Tuesday, September 15, 2009

TEXAS S. CT. HOLDS THAT VIOLATING "AS SOON AS PRACTICABLE" CLAIM NOTICE REQUIREMENT IN D&O POLICY DOES NOT VOID COVERAGE

On March 27, 2009, the Texas Supreme Court issued a major ruling dealing with policy language applicable to many directors and officers’ liability insurance contracts. Many directors and officers (“D&O”) liability insurance contracts contain a requirement that the insurer must give written notice of any claim made during the policy period (or some related time period) “as soon as practicable”. Many policies refer to this “notice of claim” provision as a condition precedent to the insured’s rights under the policy. Normally, “conditions precedent” are events which must occur in order for a party’s rights to come into being.

Despite similar language in the policy at issue before the Texas Supreme Court, that court held in Prodigy Communications Corp. v. Agricultural Excess & Surplus Insurance Company, 52 Tex.Sup.Ct.J. 475 in favor of an insured who waited more than a year to report a claim.
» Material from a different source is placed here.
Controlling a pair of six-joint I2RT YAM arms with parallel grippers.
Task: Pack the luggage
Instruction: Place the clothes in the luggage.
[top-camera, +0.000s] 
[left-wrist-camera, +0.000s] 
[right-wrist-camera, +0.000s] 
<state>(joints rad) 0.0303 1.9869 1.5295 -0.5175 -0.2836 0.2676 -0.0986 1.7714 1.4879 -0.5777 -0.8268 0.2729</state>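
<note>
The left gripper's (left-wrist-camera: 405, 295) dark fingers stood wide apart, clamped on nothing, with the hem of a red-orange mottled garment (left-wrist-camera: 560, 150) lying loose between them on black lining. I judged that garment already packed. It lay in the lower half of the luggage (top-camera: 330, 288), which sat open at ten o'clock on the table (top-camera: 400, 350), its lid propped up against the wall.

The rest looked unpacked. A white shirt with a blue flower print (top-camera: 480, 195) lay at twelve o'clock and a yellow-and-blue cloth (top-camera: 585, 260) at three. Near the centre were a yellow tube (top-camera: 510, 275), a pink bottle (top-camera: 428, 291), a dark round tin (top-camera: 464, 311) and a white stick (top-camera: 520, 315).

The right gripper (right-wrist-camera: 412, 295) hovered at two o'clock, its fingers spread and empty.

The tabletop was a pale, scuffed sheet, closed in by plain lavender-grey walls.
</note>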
The parties admitted that the claim was not reported “as soon as practicable”. However, the Texas Supreme Court held that in the absence of prejudice to the insurer, “a claim which was reported within a claims cutoff period established in a claims-made policy was timely, even though it was not reported as soon as practicable.”

The Texas court reasoned that in claims-made policies, a notice provision requiring that a claim be reported to the insurer during the policy period defines the scope of coverage and failure can thus prevent coverage. The court reasoned that by this means a policy provides a certain date after which an insurer knows it is no longer liable under the policy. In contrast, a provision that a claim be reported “as soon as practicable” affects the insured’s duty to cooperate in assisting the insurer to investigate, set reserves, and participate in negotiations with the party asserting the claim against the insured. Thus, unless the insurer is prejudiced by notice which is not made as soon as practicable, there is no reason to negate coverage for late but non-prejudicial notice.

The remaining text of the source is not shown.